Brief: In full and unchanged, output the entries that follow.

Stored data:
_ _ _
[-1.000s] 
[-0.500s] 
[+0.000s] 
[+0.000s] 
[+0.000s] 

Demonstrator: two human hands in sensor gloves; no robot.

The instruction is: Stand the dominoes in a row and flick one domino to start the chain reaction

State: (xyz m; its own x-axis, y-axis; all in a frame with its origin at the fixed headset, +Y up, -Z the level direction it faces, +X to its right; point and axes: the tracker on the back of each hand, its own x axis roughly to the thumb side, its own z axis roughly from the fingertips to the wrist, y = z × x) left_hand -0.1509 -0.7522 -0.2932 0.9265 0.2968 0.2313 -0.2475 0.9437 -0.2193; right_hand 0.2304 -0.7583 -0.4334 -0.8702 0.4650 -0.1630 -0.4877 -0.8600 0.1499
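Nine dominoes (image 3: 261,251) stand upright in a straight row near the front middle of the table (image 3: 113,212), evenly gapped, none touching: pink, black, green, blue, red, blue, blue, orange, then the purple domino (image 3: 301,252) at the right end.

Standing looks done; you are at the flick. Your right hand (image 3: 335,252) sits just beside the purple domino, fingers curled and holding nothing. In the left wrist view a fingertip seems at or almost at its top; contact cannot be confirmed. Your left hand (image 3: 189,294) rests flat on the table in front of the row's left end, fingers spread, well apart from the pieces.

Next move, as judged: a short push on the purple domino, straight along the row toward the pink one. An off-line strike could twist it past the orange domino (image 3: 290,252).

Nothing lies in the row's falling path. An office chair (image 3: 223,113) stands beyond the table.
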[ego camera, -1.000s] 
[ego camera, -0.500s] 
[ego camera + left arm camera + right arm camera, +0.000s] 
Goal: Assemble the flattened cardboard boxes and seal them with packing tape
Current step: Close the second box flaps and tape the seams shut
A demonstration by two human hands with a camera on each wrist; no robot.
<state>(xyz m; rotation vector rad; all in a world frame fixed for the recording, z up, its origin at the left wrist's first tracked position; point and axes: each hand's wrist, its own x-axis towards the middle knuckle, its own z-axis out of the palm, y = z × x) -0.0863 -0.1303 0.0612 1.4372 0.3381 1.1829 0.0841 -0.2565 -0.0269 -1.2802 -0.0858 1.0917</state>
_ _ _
Solution to the problem:
[-1.000s] 
[-0.500s] 
[+0.000s] 
[+0.000s] 
[+0.000s] 

Demonstrator: two human hands in sensor gloves; no robot.

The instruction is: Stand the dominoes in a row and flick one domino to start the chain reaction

State: (xyz m; its own x-axis, y-axis; all in a frame with its origin at the fixed headset, +Y up, -Z the level direction it faces, +X to its right; point and axes: the tracker on the back of each hand, its own x axis roughly to the thumb side, its own z axis roughly from the fingertips to the wrist, y = z × x) left_hand -0.1509 -0.7522 -0.2932 0.9265 0.2968 0.2313 -0.2475 0.9437 -0.2193; right_hand 0.2304 -0.7583 -0.4334 -0.8702 0.4650 -0.1630 -0.4877 -0.8600 0.1499
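Nine dominoes (image 3: 261,251) stand upright in a straight row near the front middle of the table (image 3: 113,212), evenly gapped, none touching: pink, black, green, blue, red, blue, blue, orange, then the purple domino (image 3: 301,252) at the right end.

Standing looks done; you are at the flick. Your right hand (image 3: 335,252) sits just beside the purple domino, fingers curled and holding nothing. In the left wrist view a fingertip seems at or almost at its top; contact cannot be confirmed. Your left hand (image 3: 189,294) rests flat on the table in front of the row's left end, fingers spread, well apart from the pieces.

Next move, as judged: a short push on the purple domino, straight along the row toward the pink one. An off-line strike could twist it past the orange domino (image 3: 290,252).

Nothing lies in the row's falling path. An office chair (image 3: 223,113) stands beyond the table.
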[ego camera, -1.000s] 
[ego camera, -0.500s] 
[ego camera + left arm camera + right arm camera, +0.000s] 
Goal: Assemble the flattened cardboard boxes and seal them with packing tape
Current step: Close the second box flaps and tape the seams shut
A demonstration by two human hands with a camera on each wrist; no robot.
<state>(xyz m; rotation vector rad; all in a world frame fixed for the recording, z up, its origin at the left wrist's first tracked position; point and axes: each hand's wrist, its own x-axis towards the middle knuckle, its own z-axis out of the palm, y = z × x) -0.0863 -0.1303 0.0612 1.4372 0.3381 1.1829 0.0841 -0.2565 -0.0269 -1.2802 -0.0858 1.0917</state>

No additional answer is needed here.